Francesco M. Cataluccio. La memoria degli Uffizi

17 Settembre 2013

Tutto nasce da un rito laico nel libro del fiorentino Francesco M. Cataluccio, La memoria degli Uffizi (Sellerio, pp. 184, euro 14, eBook 9.99). Un’educazione sentimentale che diviene passo dopo passo l’educazione al bello: ogni domenica insieme al fratello, l’autore si reca a vedere una sala sempre diversa della Galleria degli Uffizi, guidato dal padre e ispirato dalla struggente passione per l’arte della madre.

 

Cosa vede lo scrittore-bambino nella wunderkammer a due passi da casa?
Moltissimi dettagli. Lettere di un alfabeto dello sguardo, “aneddoti narrati dalle immagini” suggerisce l’autore, citando Ernst H. Gombrich, che lasciano sospesa la nostra incredulità: l’ombelico del crocifisso (Croce 432) di un Anonimo pittore fiorentino, “una sorta di leggera spirale che ruota in senso antiorario”, che gli ricorda l’omphalos – la pietra simile a “un uovo o a un fallo” – visto nel Santuario di Delfi molti anni dopo, il fascino emanato dai colori: la regalità dell’oro, la nobiltà trascendente del blu o l’intensità del rosso, il colore dell’amore.
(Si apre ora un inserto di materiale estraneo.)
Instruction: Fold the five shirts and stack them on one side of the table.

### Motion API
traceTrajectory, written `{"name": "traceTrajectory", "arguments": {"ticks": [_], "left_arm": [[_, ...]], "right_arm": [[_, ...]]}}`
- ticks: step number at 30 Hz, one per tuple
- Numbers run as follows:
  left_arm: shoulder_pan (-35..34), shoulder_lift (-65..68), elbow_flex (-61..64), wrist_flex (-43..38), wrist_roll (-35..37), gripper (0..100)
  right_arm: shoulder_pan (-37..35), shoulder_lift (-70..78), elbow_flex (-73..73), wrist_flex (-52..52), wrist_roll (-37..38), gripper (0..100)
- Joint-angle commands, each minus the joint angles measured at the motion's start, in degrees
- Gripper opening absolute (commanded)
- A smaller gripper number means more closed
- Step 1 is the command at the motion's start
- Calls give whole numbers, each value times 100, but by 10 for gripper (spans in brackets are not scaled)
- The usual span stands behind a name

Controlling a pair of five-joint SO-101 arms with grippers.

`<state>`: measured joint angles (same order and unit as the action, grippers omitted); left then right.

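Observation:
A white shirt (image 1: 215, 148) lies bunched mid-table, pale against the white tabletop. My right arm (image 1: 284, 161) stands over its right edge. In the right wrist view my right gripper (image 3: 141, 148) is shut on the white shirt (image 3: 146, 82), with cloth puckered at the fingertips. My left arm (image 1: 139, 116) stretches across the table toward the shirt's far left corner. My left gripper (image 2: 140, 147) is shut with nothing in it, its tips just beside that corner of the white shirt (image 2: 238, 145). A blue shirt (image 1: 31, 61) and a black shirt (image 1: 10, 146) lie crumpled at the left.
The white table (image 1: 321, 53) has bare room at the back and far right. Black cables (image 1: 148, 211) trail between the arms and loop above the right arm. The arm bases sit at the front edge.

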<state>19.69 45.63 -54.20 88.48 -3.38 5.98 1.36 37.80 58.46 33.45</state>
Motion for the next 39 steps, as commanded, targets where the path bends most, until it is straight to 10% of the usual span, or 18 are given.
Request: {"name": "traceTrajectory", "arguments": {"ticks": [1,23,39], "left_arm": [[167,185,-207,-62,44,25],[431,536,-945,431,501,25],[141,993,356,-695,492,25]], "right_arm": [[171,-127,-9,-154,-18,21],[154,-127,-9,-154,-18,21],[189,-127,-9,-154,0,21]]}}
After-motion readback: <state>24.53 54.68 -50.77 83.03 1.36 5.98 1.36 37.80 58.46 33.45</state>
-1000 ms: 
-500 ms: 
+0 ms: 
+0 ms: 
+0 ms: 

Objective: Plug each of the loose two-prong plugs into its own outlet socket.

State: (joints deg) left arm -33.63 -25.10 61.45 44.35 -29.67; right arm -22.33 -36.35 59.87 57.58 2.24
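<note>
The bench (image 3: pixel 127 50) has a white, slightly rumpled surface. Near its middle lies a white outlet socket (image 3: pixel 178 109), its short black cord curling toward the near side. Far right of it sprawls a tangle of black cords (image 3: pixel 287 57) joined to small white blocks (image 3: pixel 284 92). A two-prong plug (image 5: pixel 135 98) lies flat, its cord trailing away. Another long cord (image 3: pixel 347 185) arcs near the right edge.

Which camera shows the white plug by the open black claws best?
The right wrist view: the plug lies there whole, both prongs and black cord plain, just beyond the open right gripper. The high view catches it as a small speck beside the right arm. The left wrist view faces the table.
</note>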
E la prima donna senza veli tutta per sé: la Venere di Sandro Botticelli. Enorme, bellissima che si dirige verso l’autore volando su una conchiglia, la versione al femminile della sensualità di Cristo che cammina leggero sulle acque. Un archetipo vivo – come tutte le splendide Madonne descritte con spontanea ammirazione – che si insinua nello sguardo e nei pensieri dell’autore spinto a cercare la propria Simonetta Cattaneo Vespucci, la modella del quadro morta a ventitré anni, rimpianta da poeti e pittori e celebrata da Lorenzo il Magnifico e Angelo Poliziano.

 

 

 

E poi c’è il Cataluccio adolescente-adulto, che convive armoniosamente con le proprie memorie infantili e racconta una serie di episodi sorprendenti: l’entusiasmo di Bill Viola dopo una visita agli Uffizi, lo stupore del regista Andrej Tarkovskij rapito dalla maestosità delle “stanze metafisiche” dove risiedevano le tre Maestà di Cimabue, Duccio da Boninsegna e Giotto e l’ingresso nel “Terzo Corridoio”, il luogo delle scoperte, che coincide con l’ingresso nel mondo adulto: i segreti del Tondo Doni di Michelangelo, rivelati dalla lettura di Freud e la psicologia dell’arte di Ernst Gombrich, la passione per “il malinconico Pontormo” e per le opere del Sodoma. Accanto a questi istanti di felicità intellettuale e umana, vi sono le sue altrettanto sorprendenti letture – diramazioni nervose di una traccia bibliografica innestata nel corpo del testo – che gli consentono di descrivere le stanze degli Uffizi con l’abilità di un critico d’arte.

 

Gli Uffizi, divengono così un’architettura linguistica dove la memoria si trasmuta in narrazione e il ricordo si imprime sulla pagina. Cataluccio scrive come se stesse passando la punta di una matita lungo le figure dei quadri, nel medesimo modo di un bambino che inizia a scrivere: dapprima ogni lettera ha una forma bizzarra e poi giunge lentamente a prendere contorni regolari.
La pulsione descrittiva velata di nostalgia, induce il lettore a lasciarsi cullare fra le stanze di questo museo-palinsesto, in equilibrio tra vita, narrazione, candore dello sguardo, allo stesso modo dell’autore del libro, un “piccolo testamento” colmo di dettagli intimi e salvifici. 

 

Poiché la bellezza salva dalla morte, come suggerisce la vicenda di una ragazza con cui Francesco Cataluccio conclude il suo viaggio: “Vanessa Capodieci, 16 anni, che restò ferita nell’attentato di Brindisi in cui morì la sua compagna di scuola Melissa Basso, ha subìto cinque trapianti di pelle. È uscita ieri dal Centro Ustioni dell’ospedale Cisanello di Pisa e ha chiesto al padre di visitare gli Uffizi”. Da qui inizia la vera lettura, da qui tutto può rinascere, da qui ogni lettore può scrivere la storia del suo sguardo.